Confusion of the Vulcan:
(Spock's POV):

'I didn't marry your Mother because it was logical. I married her because I loved her' I knew my father was trying to help, to show that he understood emotions, but it didn't help. It left me even more confused than I was before. I had grown up as a Vulcan, forced to show no emotion, forced to feel nothing. I was an expert in looking blank. Yet all someone had to do was say the wrong thing at the wrong time and I'd go bad. Anger would control me, like it did against Jim just a moment ago. Acting like that was so very human, but I'm not human. I'm only half. I'm both human and Vulcan. I'm some sort of hybrid. I don't even know what I am. All I know is that the planet that was my home is now gone. The majority of the people I care about are dead. My own Mother is dead because I couldn't save her. I watched her fall and break the connection. She didn't come back to the Enterprise, she died. Here I am now staring at the spot where she should've landed. I'm not sure why I'm stood here staring at it, it's almost as though I think staring at it for long enough could bring her back. I know better than that though, I know she'll never be back. The same way Vulcan can never come back. It collapsed in on itself. It was destroyed. I was so angry, I wanted to kill every Romulan who played a part in this. I wanted to make them suffer like I was suffering. I knew that was illogical, but I didn't care. The ways of Vulcan almost seemed unimportant, and yet so important at the same time. Logic didn't matter when the pain was this great.

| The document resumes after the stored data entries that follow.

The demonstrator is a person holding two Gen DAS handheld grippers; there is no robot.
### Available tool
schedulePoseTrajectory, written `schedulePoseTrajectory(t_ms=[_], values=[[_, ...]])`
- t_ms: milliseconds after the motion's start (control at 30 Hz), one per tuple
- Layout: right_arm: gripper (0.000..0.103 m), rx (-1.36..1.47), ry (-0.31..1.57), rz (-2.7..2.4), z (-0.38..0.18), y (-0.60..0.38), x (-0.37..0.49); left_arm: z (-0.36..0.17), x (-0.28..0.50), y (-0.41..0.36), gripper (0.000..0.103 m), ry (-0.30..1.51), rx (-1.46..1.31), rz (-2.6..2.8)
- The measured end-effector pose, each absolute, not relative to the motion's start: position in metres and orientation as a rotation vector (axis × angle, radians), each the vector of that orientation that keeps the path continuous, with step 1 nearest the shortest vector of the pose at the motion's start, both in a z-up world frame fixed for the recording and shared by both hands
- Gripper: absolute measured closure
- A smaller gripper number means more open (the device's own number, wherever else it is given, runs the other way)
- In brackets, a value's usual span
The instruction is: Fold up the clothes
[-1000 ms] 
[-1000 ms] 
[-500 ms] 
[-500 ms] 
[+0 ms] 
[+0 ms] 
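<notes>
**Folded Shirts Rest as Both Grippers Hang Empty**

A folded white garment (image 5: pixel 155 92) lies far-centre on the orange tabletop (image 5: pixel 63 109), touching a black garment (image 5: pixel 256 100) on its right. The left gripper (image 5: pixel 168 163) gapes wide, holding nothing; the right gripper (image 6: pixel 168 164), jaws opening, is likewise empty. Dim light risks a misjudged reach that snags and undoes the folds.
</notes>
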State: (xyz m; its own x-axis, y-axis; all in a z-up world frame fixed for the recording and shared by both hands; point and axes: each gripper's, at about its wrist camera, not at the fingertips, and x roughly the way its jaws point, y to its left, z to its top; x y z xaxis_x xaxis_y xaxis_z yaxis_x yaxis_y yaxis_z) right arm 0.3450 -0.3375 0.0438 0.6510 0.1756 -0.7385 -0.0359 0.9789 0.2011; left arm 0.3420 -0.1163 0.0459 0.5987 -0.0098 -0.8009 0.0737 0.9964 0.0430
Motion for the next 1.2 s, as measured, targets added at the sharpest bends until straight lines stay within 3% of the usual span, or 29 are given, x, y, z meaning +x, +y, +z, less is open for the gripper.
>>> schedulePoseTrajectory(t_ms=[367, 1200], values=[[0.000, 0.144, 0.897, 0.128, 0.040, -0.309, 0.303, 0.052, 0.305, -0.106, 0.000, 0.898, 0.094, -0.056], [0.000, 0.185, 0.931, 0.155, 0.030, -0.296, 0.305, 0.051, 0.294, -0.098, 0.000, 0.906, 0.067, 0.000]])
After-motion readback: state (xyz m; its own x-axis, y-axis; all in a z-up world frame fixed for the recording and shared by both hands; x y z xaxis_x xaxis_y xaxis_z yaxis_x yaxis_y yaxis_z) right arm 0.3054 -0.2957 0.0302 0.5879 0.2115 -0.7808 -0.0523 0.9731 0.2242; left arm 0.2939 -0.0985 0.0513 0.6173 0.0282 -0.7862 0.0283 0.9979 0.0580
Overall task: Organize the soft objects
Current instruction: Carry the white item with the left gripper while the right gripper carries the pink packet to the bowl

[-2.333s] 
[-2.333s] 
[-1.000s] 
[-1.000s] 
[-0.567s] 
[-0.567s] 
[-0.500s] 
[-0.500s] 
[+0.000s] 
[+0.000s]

I couldn't get the image out of my head. The image of Vulcan collapsing in on itself. Vulcan becoming nothing. Whenever I needed to show know emotion I would divert my mind to think about anything else, but that wouldn't work. I can't think of anything else now. Mother and Vulcan are the only things on my mind. Circling my mind with no break. And it hurts. It hurts so much. It feels like my heart is made of lead and is pulling me down. It feels like I'm falling apart on the inside and the worst part is that there's nothing I can do about it. Nothing will bring Vulcan back, nothing will bring my Mother back.

I blink and look away from the spot. Staring isn't going to make a difference. Nothing will make a difference. The Enterprise is my only home now. A spaceship in the middle of nowhere, surrounded by people who hate us. No. The Enterprise isn't my only home. I'm half human. There's the Earth. The Earth is the closest thing I have to somewhere I belong now.

I have to help save the Earth. I can't just sit here and do nothing.

I walk back to Jim.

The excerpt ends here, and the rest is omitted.